デザインから見るデジタルプロダクツ--第6回:パイオニア「music tap」 - (page 3)

インタビュー・文:山口優2007年04月03日 15時40分

「不要の機能をそぎ落とすこと」を徹底させたシンプル設計


--PLCという技術はどのようにデザインに落とし込んでいったのでしょうか?

高橋 コンセントに挿すだけで音が出るという、PLCならではの簡単で分かりやすい使い勝手を表現するため、ハイテク機器じゃないたたずまいにすることを第一に考えています。ですから、PLCじゃなかったら、このフォルムは生まれなかったでしょうね。

一樂 ふつうは、スペック競争を意識してどんどん機能を付け足していくところなのですが、この製品は出発点が「不要な機能をそぎ落とす」というところにあったんですよ。それで、雰囲気的にもこれまでとは違うユニークな製品に仕上がったのではないかと思います。
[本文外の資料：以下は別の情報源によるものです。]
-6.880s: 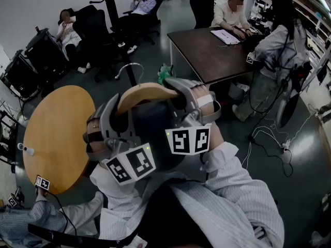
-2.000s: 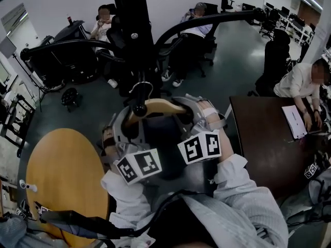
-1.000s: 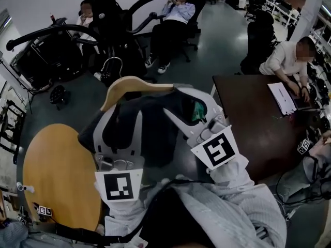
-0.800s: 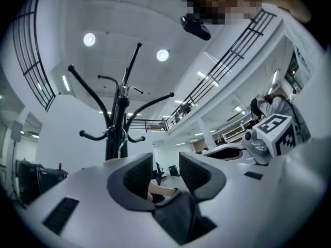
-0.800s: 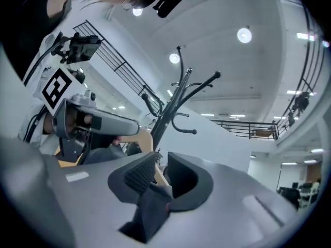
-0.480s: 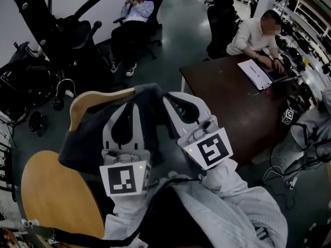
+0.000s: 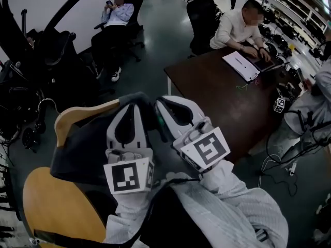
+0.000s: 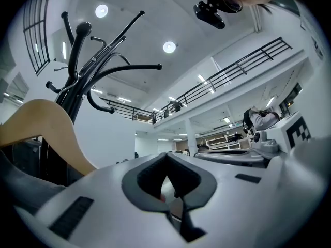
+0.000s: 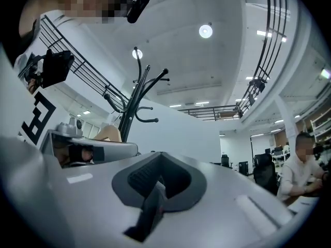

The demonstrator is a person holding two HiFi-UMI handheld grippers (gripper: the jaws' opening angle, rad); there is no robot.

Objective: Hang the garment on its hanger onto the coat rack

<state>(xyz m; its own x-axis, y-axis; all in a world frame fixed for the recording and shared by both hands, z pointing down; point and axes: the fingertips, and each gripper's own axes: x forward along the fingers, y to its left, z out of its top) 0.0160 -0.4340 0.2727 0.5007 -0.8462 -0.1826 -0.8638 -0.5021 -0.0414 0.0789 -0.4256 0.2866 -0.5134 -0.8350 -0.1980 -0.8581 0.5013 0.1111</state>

高橋 あと、通常の製品だとジャック類などを搭載する必要があったりますが、PLCの場合はACコードさえあればいいというのも大きかったですね。そのため、いかに何もないのを美しく見せるか、という点も考えました。たとえば、ACコードは、花器の水穴をモチーフにした底面の穴から通すようにしています。そのため、背面から見てもすっきりしていてきれいなんですよ。

背面 水穴をモチーフにデザインされたACコード。各種端子類をサウンドステーション側に持たせることによって、シンプルな配線デザインが実現した

一樂 リモコン受光部も、サウンドステーション側ではなく、スピーカー本体についているんです。だから、サウンドステーションに接続したUSBメモリ内の音楽ファイルも、スピーカーのある部屋でリモコンを使って頭出ししたりすることができるんですよ。それも、PLCならではの特長であるといえます。

--music tapの今後の展開について教えてください。

一樂 今回の製品は、基本セットにサウンドステーションとスピーカーのSとLが1台ずつ付属していますが、それ以外に4台のスピーカーを増設することが可能です。そのため、オプションでスピーカー単体製品も用意しています。現在は、基本セットに含まれるものと同じデザインのものですが、将来的には違うデザインのものも考えていきたいですね。その意味でも、この製品が実際に世に出てどういったふうに受け入れられるかに注視していきたいと思います。

高橋 いろいろとイメージのふくらむ製品なので、デザイン的にもおもしろい展開が考えられると思います。スピーカーのバリエーションを増やしたり、テイストの違うものをつくったりしてみたいですね。